MANILA, Philippines – Will she show up or continue to snub the House of Representatives?
If Ilocos Norte Governor Maria Imelda Josefa “Imee” Marcos remains a no-show at the congressional inquiry into her province’s allegedly irregular purchase of over P66 million worth of vehicles, the House would be ready to arrest and detain her at the Batasan Complex in Quezon City and join six provincial employees, who have been hold up in Congress since May 29.
The detention room sits on the third level of the main building of the House of Representatives. Around 80 square meters in size, it has a receiving area, a bathroom, a small dining area and a private room with a makeshift bed.
On Monday, July 3, Surigao del Sur Rep. Johnny Pimentel, chairman of the House Committee on Good Government and Public Accountability, toured the media in facility for the governor, the eldest child of the late strongman Ferdinand Marcos and former First Lady Imelda Romualdez-Marcos, who is now Ilocos Norte representative.

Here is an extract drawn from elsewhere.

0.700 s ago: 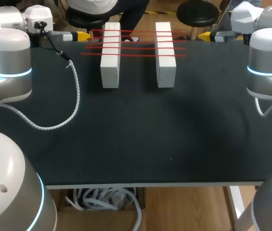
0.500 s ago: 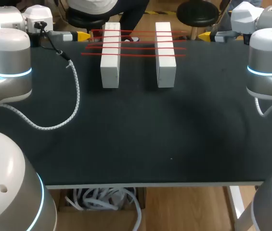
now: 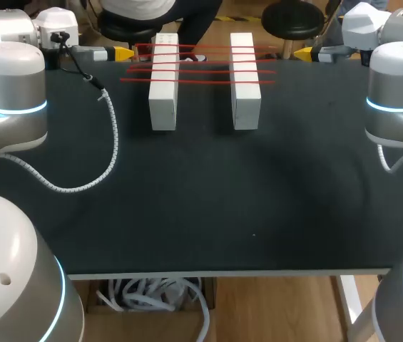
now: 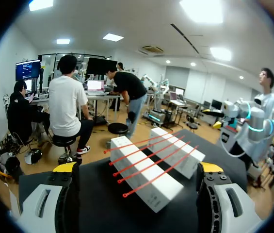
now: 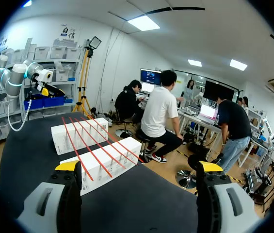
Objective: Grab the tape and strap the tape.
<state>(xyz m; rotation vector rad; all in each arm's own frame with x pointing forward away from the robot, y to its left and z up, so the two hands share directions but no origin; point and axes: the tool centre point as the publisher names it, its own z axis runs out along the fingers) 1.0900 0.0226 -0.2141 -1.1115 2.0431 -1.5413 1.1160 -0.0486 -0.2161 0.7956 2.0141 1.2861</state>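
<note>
Red tape strips (image 3: 201, 70) lay stretched across the left block (image 3: 163, 96) and the right block (image 3: 246, 100), both white, standing side by side at the far part of the black table (image 3: 222, 185). The left gripper (image 3: 123, 53) hung just beside the strips' left ends and the right gripper (image 3: 302, 53) near their right ends, each with fingers spread wide, holding nothing

Tape strips (image 3: 205, 70) across two parallel blocks (image 3: 164, 89) at table's (image 3: 222, 192) rear

The left tool (image 3: 124, 53), right tool (image 3: 302, 53) and tape (image 3: 205, 70) show no movement.
</note>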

Last Sunday, July 2, Imee said she was willing to cooperate with the House panel on its on-going investigation into the provicial government’s alleged diversion of P66.45 million in tobacco funds to buy motor vehicles.
“I have expressed my willingness to cooperate…on the faith that the committee would conduct its current inquiry in accordance with the letter and spirit of Sec. 21, Art. VI of the Constitution—that the inquiry is in aid of legislation and that the rights of persons appearing therein are protected,” Imee said in a statement released through her lawyer Estelito Mendoza.
According to Majority Floor Leader Rodolfo Fariñas, the vehicles were purchased through cash advances from the province’s share from excise taxes derived from locally produced cigarettes or the special support fund under Republic Act No.7171 or the Act to Promote the Development of the Farmer in the Virgina Tobacco-Producing Provinces.
The lawmaker claimed the purchase of the vehicles had violated provisions of R.A. 7171 because the law mandates Virginia tobacco-producing provinces to use 15 percent of their share of excise taxes from locally produced cigarettes for projects that will help advance tobacco farmers’ self reliance through the establishment of cooperatives and livelihood, agro-industrial, and infrastructure projects.
Also, Fariñas claimed there was no public bidding in the purchase of the vehicles in violation of Republic Act 9814 or the Government Procurement Reform Act.
The six provincial employees — Pedro Agacaoili, chairman of the office’s Bids and Awards Committee and head of the provincial and planning development office; Josephine Calajate, provincial treasurer; Edna Battulayan, accountant; provincial budget officer Evangeline Tabulog; and two other employees, Genedine Jambaro and Encarnacion Gaor — were detained after they repeatedly told the House panel chaired by Pimentel that they could not recall receiving millions in cash advances or authorizing the release of funds for the purchase of various vehicles.
Fariñas grilled the employees on the allegedly anomalous purchase of minicabs, buses, and trucks in 2011 and 2012 using the share of the province from tobacco funds.
The lawmaker chastised the employees for their allegedly “dismissive” answers and also warned that cases against them would pile up if they continue trying to get off the hook.